Give back the records that follow exactly, images excluded.

=====

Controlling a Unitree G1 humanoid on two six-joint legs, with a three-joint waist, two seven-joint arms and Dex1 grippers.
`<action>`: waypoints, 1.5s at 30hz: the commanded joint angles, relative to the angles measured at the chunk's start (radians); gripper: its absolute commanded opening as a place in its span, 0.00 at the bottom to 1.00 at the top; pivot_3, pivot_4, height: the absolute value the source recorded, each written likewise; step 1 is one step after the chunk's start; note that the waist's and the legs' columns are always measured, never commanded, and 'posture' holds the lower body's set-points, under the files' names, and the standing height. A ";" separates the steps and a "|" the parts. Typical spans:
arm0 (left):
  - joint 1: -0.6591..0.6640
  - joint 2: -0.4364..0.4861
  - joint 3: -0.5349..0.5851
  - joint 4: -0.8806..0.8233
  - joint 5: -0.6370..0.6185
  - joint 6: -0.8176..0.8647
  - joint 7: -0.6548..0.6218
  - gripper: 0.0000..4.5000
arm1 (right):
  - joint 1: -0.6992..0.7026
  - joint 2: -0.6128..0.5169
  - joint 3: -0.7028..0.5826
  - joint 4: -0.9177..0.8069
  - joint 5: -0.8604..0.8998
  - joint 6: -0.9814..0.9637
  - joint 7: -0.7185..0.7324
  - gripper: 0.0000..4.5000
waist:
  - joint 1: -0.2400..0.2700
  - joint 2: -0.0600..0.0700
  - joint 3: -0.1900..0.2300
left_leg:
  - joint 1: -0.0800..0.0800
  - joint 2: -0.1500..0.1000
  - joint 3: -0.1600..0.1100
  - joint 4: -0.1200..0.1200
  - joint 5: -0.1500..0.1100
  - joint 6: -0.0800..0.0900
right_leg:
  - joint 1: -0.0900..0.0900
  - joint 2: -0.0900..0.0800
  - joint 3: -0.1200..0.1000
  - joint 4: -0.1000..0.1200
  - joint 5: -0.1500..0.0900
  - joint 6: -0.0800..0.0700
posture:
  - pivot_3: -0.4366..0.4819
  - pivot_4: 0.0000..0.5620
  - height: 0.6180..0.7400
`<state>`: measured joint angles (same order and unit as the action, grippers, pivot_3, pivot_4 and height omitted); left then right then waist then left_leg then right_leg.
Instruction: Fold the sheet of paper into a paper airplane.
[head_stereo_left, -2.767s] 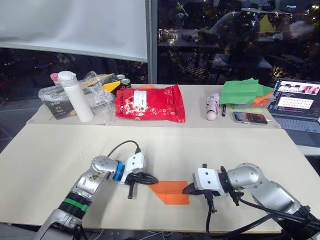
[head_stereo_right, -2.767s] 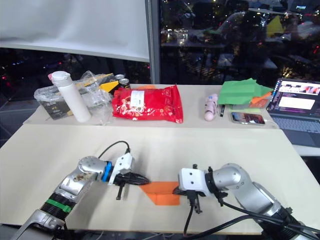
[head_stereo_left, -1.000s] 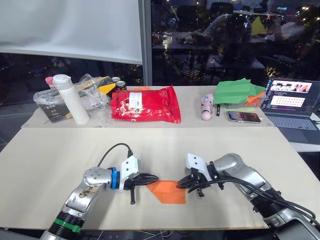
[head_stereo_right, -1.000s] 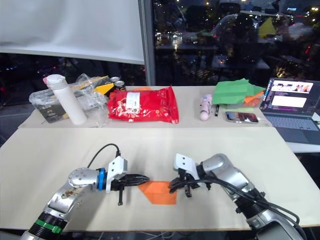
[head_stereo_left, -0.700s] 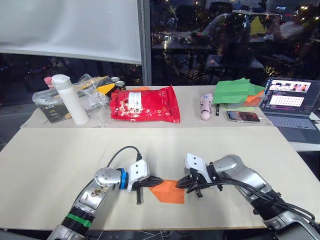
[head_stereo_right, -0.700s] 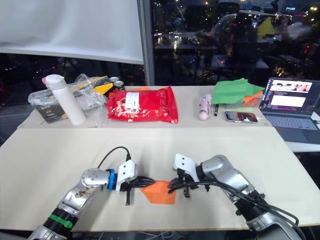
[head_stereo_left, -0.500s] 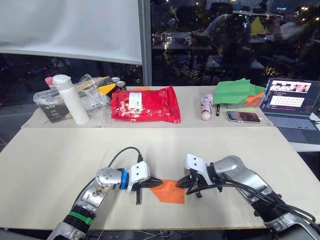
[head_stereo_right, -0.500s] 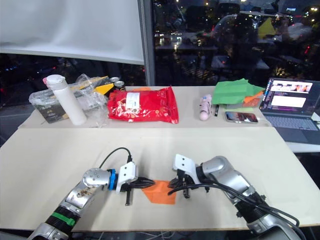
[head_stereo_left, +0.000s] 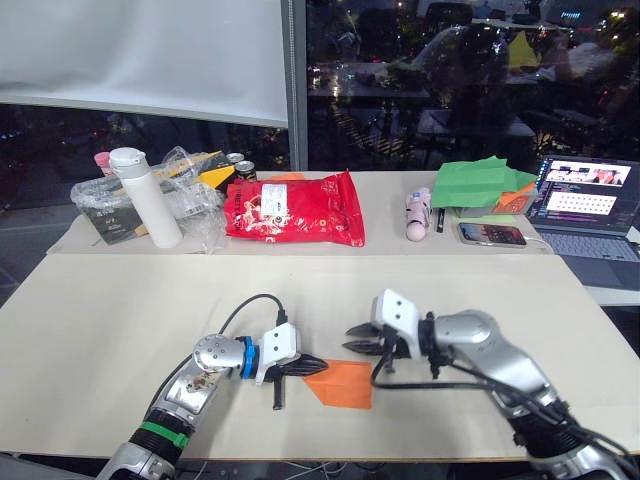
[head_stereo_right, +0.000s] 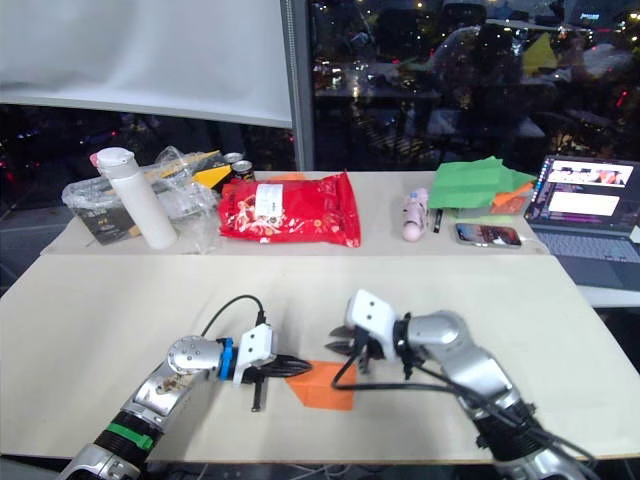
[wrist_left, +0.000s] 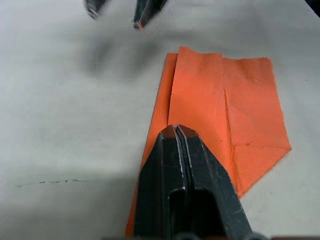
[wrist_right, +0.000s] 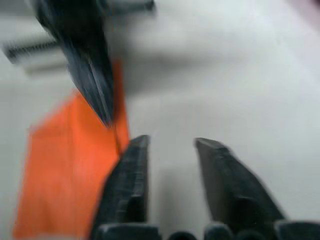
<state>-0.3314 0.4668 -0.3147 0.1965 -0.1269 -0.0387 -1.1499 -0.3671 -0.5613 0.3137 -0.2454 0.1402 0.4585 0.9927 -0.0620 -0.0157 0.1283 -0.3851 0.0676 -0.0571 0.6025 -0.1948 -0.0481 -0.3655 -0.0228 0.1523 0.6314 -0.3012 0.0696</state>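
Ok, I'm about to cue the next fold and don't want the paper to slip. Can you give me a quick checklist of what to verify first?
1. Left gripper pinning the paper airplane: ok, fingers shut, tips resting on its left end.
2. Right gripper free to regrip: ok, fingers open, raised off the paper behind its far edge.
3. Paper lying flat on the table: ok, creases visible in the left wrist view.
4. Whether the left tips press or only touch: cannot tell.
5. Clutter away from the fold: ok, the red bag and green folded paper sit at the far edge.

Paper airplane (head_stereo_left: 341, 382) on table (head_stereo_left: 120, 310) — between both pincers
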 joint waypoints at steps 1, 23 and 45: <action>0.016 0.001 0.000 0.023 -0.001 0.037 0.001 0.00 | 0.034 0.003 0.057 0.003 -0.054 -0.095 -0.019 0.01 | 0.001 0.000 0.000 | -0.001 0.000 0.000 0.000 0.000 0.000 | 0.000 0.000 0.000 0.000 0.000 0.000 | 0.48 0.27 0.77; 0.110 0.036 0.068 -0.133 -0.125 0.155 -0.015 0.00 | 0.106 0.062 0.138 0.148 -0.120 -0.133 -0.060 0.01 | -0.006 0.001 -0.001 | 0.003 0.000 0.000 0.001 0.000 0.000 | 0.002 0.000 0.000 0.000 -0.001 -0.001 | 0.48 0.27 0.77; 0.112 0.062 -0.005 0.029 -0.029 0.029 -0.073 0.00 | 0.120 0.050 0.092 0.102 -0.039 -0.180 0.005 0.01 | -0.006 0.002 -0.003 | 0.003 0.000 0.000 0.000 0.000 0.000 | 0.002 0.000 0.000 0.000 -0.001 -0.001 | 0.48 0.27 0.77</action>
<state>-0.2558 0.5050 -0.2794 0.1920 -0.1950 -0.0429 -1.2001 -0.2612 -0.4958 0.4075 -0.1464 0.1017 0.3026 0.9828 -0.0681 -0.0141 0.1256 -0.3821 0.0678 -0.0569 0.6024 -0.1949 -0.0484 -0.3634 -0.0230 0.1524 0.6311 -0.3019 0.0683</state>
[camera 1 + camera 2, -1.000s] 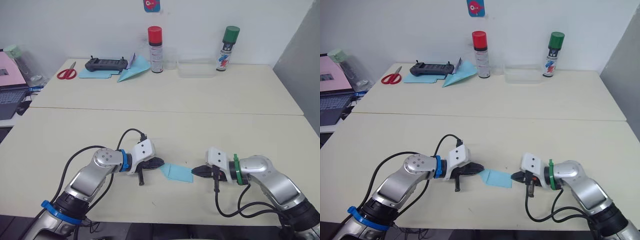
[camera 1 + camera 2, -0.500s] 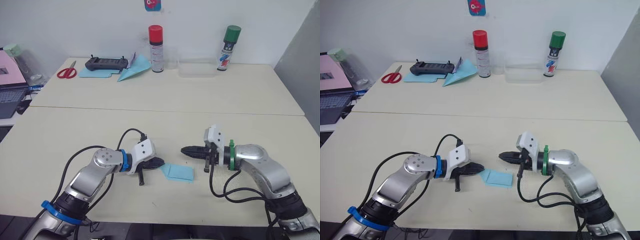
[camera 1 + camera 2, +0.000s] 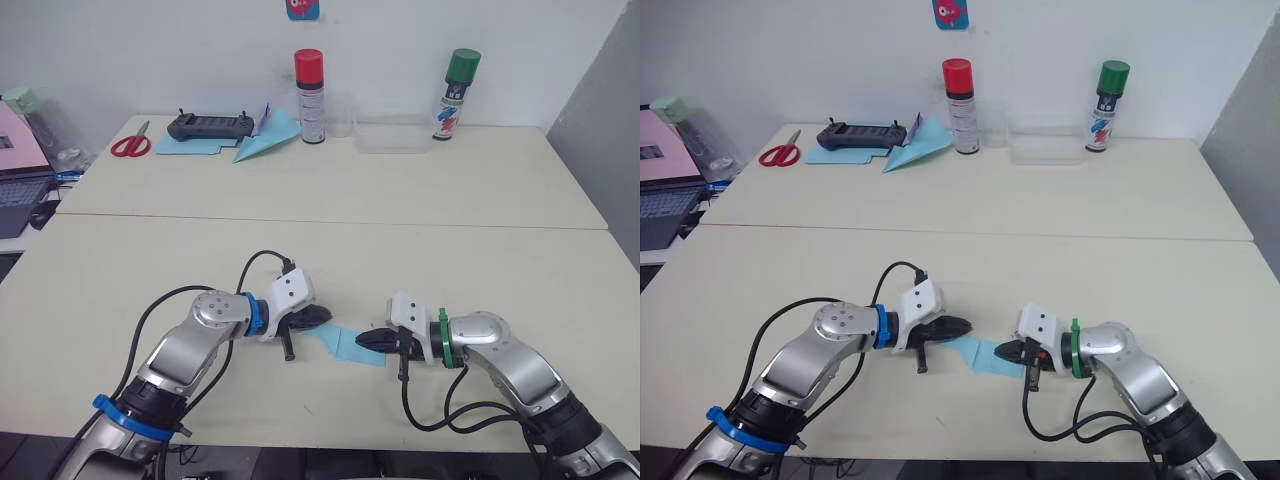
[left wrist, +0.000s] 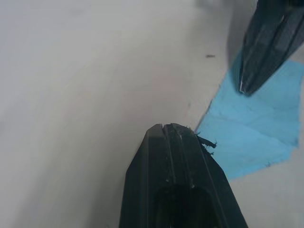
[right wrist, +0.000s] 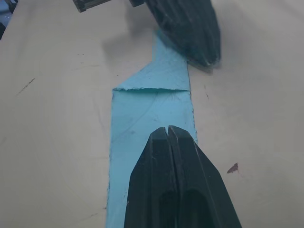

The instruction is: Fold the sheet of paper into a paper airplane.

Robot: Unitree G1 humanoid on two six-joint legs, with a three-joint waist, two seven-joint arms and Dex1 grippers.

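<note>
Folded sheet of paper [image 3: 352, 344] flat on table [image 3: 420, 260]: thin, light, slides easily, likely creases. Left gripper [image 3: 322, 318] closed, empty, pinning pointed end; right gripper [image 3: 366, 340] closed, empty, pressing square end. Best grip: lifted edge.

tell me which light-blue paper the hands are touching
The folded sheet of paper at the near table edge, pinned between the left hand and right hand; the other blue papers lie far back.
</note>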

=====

- [Solution to this task]:
Controlling a Unitree G1 humanoid on two six-joint legs, with a three-joint waist, two seven-joint arms and Dex1 grippers.
`<action>`: waypoints, 1.5s at 30hz: the commanded joint angles, relative to the angles measured at the chunk's start (radians); gripper: its absolute commanded opening as a place in its span, 0.00 at the bottom to 1.00 at the top; pivot_3, pivot_4, height: the absolute value the source recorded, each written likewise; step 1 is one step after the chunk's start; note that the waist's and the legs' columns are always measured, never commanded, and 'posture' holds the lower body's set-points, under the files' names, and the standing height. A ";" separates the steps and a "|" the parts. Typical spans:
arm0 (left):
  - joint 1: -0.6591..0.6640
  - joint 2: -0.4364..0.4861
  - joint 3: -0.5349..0.5851
  - joint 4: -0.8806..0.8233
  - joint 5: -0.6370..0.6185
  - joint 6: -0.8176..0.8647
  - joint 7: -0.6548..0.6218
  - gripper: 0.0000..4.5000
arm1 (right):
  - joint 1: -0.6992..0.7026
  - joint 2: -0.6128..0.5169
  - joint 3: -0.7028..0.5826
  - joint 4: -0.9177..0.8069
  - joint 5: -0.8604..0.8998
  - joint 6: -0.9814..0.9637
  - joint 7: -0.7185..0.7324
  - gripper: 0.0000..4.5000
waist:
  - joint 1: -0.2400..0.2700
  - joint 2: -0.0600..0.0700
  - joint 3: -0.1900..0.2300
left_leg:
  - joint 1: -0.0800..0.0800
  - joint 2: -0.1500..0.1000
  - joint 3: -0.1600..0.1100
  - joint 4: -0.1200..0.1200
  - joint 5: -0.1500..0.1100
  - joint 6: -0.0800..0.0900
right_leg:
  - joint 1: -0.0900..0.0900
  - joint 2: -0.0900..0.0800
  - joint 3: -0.1200..0.1000
  - joint 4: -0.1000..0.1200
  - joint 5: -0.1500..0.0900
  - joint 6: -0.0800..0.0700
posture:
  - pivot_3: -0.4366..0.4819
  - pivot_4: 0.0000..0.5620
  - height: 0.6180..0.7400
`<state>`: measured joint angles (same order and unit as the action, grippers, pivot_3, pivot_4 and height omitted); left then right then waist then left_leg then right_leg.
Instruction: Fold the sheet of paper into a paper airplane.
[head_stereo_left, -2.767s] 
[head_stereo_right, -2.767s] 
[head_stereo_left, -1.000s] 
[head_stereo_right, -1.000s] 
[head_stereo_left, -0.700s] 
[head_stereo_right, -0.700s] 
[head_stereo_left, -0.500s] 
[head_stereo_right, -0.500s] 
[head_stereo_left, +0.000s] 
[head_stereo_right, +0.000s] 
[wrist_left, +0.000s] 
[wrist_right, +0.000s] 
<state>-0.3314 0.4668 -0.3147 0.1965 -0.1269 -0.0387 -1.1499 -0.3671 -0.5613 0.3137 -0.2454 0.1402 0.4585 0.9927 -0.0620 -0.0157 0.1283 -0.3851 0.0676 -0.0571 0.6025 -0.1948 -0.0481 -0.3655 -0.0228 0.1523 0.6314 -0.3012 0.0696</state>
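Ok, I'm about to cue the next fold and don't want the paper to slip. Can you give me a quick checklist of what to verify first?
1. Left gripper pinning the paper airplane: ok, fingers shut, tips resting on its left end.
2. Right gripper free to regrip: ok, fingers open, raised off the paper behind its far edge.
3. Paper lying flat on the table: ok, creases visible in the left wrist view.
4. Whether the left tips press or only touch: cannot tell.
5. Clutter away from the fold: ok, the red bag and green folded paper sit at the far edge.

Paper airplane (head_stereo_left: 341, 382) on table (head_stereo_left: 120, 310) — between both pincers
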 joint waypoints at steps 1, 23 and 45: <action>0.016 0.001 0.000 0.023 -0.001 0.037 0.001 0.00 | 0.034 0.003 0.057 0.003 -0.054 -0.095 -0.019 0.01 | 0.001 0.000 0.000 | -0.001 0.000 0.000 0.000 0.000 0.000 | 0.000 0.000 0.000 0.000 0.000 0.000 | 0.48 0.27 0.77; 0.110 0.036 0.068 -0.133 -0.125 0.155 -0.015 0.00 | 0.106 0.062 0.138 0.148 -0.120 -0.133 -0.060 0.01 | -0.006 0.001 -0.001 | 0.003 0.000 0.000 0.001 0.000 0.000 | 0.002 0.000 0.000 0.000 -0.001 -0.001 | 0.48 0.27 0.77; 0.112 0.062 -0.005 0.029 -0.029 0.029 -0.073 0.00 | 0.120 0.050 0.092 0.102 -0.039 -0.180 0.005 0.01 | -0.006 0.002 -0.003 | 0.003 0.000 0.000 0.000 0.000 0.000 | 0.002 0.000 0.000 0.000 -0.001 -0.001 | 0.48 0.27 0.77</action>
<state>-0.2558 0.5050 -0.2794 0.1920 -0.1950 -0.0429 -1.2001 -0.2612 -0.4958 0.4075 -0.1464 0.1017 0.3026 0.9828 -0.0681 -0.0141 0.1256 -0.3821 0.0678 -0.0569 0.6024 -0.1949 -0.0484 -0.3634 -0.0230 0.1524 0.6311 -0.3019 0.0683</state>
[camera 1 + camera 2, -1.000s] 
[camera 1 + camera 2, -0.500s] 
[camera 1 + camera 2, +0.000s] 
[left wrist, +0.000s] 
[right wrist, +0.000s] 

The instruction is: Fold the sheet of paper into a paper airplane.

Robot: Unitree G1 humanoid on two six-joint legs, with a three-joint waist, two seven-joint arms and Dex1 grippers.

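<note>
Folded sheet of paper [image 3: 352, 344] flat on table [image 3: 420, 260]: thin, light, slides easily, likely creases. Left gripper [image 3: 322, 318] closed, empty, pinning pointed end; right gripper [image 3: 366, 340] closed, empty, pressing square end. Best grip: lifted edge.

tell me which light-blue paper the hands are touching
The folded sheet of paper at the near table edge, pinned between the left hand and right hand; the other blue papers lie far back.
</note>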

The answer contains nothing more.